FIRSTLY I would like to sincerely thank everyone who commented very nicely on Tom's performance at Eastern Creek last weekend in the Chevron even including Aaron who had one of his better weekends thanks to some good preparation etc ... and the beaut photo's John Morris.

For the record Tom has actually lapped faster at ECreek in an F3 car so this was not quite as larger issue for him and thanks to a great Wayne Smith steel motor and some good set up sorting both on Friday and a month ago the car was 98% on the target.

At the expense of raising a matter or two however we are off to Sandown weekend 13-15 Sept and don't expect it to be so easy as we have a magneto rev limit restriction of 7800 RPM verses 8000 RPM on all the MSD ignition cars so when you hear Tom popping and banging three quarters up the back straight as he hits the limiter and gets passed you will understand our frustration.

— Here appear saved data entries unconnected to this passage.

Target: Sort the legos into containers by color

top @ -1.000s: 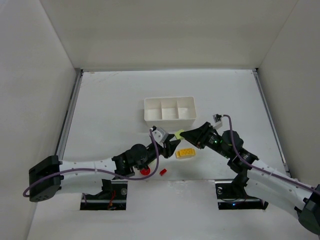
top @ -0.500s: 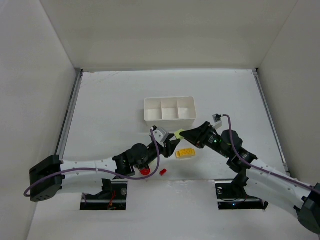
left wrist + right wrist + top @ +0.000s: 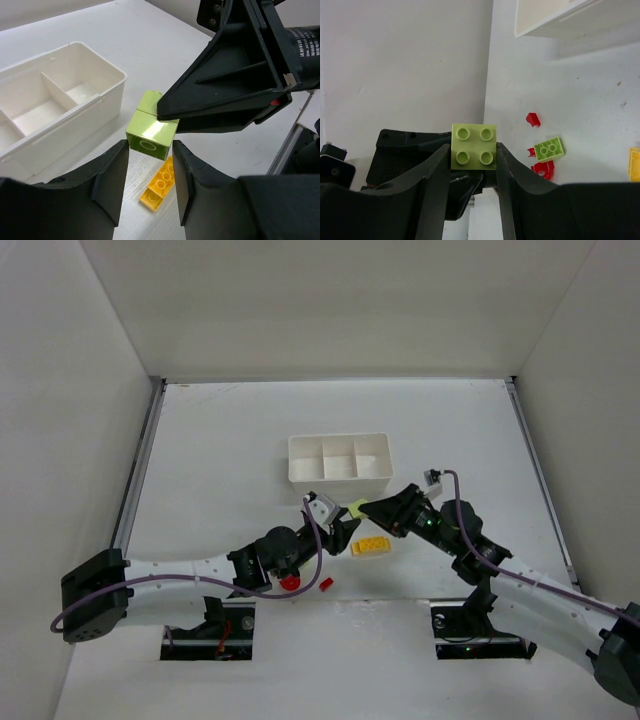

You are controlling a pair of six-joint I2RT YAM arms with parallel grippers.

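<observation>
Lego, square, glossy green (four studs)

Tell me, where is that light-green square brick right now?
The light-green brick is near the middle of the top view, held by the right gripper between the white tray and the yellow brick, with the open left gripper beside it.

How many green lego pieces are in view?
2. A light-green square studded plastic brick in the right gripper; a small green two-stud brick on the table beside red bits. Others may be hidden.
</observation>
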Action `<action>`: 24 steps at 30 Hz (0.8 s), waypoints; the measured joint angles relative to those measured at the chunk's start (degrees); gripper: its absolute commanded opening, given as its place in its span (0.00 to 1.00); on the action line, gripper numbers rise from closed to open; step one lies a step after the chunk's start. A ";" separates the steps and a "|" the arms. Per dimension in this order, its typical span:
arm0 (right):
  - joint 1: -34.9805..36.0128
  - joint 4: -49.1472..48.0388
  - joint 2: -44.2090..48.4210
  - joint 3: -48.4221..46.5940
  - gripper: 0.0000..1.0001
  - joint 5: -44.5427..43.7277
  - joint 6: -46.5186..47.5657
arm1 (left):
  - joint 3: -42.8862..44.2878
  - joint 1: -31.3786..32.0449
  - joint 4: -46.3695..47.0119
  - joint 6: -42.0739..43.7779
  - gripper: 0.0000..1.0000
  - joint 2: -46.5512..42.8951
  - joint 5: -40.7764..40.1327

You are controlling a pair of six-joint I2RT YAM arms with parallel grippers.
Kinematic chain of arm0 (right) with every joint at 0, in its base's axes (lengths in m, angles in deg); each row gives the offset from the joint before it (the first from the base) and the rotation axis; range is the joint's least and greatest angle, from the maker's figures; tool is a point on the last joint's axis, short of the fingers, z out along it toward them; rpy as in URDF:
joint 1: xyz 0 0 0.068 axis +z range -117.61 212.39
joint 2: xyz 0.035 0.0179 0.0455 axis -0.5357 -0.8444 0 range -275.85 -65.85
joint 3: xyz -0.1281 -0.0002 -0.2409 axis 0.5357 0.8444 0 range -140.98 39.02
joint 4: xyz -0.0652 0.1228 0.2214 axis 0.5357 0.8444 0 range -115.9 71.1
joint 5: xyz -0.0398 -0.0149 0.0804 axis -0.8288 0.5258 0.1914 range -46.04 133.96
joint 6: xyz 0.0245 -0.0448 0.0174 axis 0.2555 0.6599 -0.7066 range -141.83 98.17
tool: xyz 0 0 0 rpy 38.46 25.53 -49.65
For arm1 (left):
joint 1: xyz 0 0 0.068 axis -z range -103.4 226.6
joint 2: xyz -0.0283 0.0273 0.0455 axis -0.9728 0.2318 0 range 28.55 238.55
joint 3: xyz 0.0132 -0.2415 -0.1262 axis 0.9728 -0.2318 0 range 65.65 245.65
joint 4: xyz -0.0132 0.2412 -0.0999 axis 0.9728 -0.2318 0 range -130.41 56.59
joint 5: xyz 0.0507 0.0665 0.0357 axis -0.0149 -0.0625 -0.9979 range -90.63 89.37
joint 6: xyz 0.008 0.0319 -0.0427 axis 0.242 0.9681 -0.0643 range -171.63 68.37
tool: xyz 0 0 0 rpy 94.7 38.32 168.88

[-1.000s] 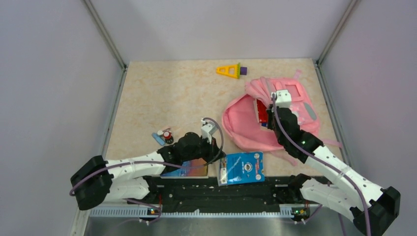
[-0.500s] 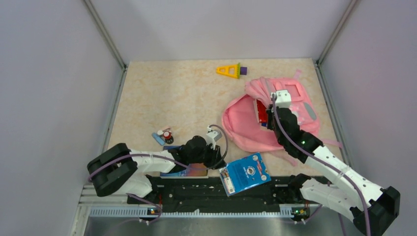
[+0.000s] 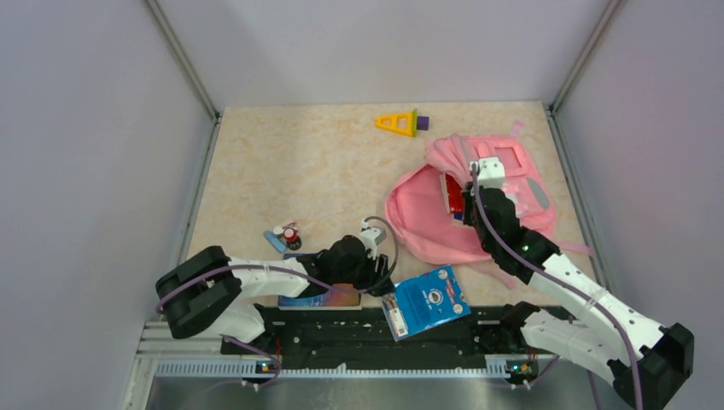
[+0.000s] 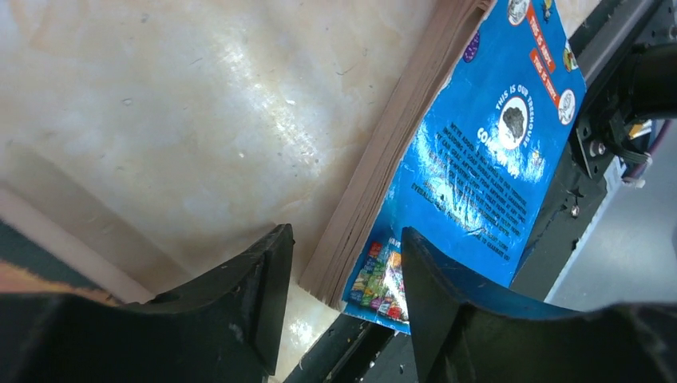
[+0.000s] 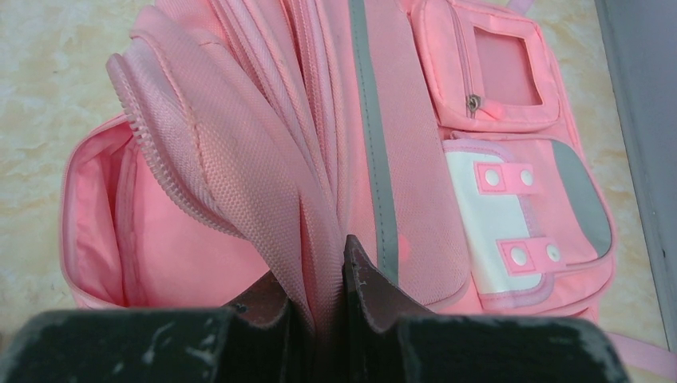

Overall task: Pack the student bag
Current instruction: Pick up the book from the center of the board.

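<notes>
The pink student bag (image 3: 418, 218) lies at the right of the table with its main opening held agape; a red item (image 3: 453, 195) shows inside. My right gripper (image 3: 472, 182) is shut on a fold of the bag's upper flap (image 5: 263, 159), the fabric pinched between the fingers (image 5: 326, 275). A blue book (image 3: 425, 301) lies tilted at the table's near edge. My left gripper (image 3: 383, 284) stands open beside it, the book's near corner (image 4: 375, 263) between the fingers (image 4: 345, 254) without being gripped.
A second, colourful book (image 3: 329, 297) lies under my left arm at the near edge. A small red-and-blue object (image 3: 284, 237) sits left of it. A yellow and purple toy (image 3: 399, 123) rests at the back. The black base rail (image 3: 444, 329) runs just below the blue book.
My left gripper has opened and let go of the blue book, which turned and now lies tilted at the table edge. The left arm shifted right. My right gripper has not moved.
</notes>
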 measured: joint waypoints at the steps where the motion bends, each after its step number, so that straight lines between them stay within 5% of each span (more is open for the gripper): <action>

I/we have attempted to talk commonsense with the instigators but at this stage nothing has been resolved so at this time we have even had thoughts about giving this meeting a miss as a matter of principle. I must add these little "restrictions" have not been tabled by CAMS Historic Commission so cannot be inforced and are just the wishes voted for by the F5000 Association (not us) but they have threatened exclusion from Championship points if we don't conform and will be unpopular no doubt so what do we do in a real world ... bite the bullet.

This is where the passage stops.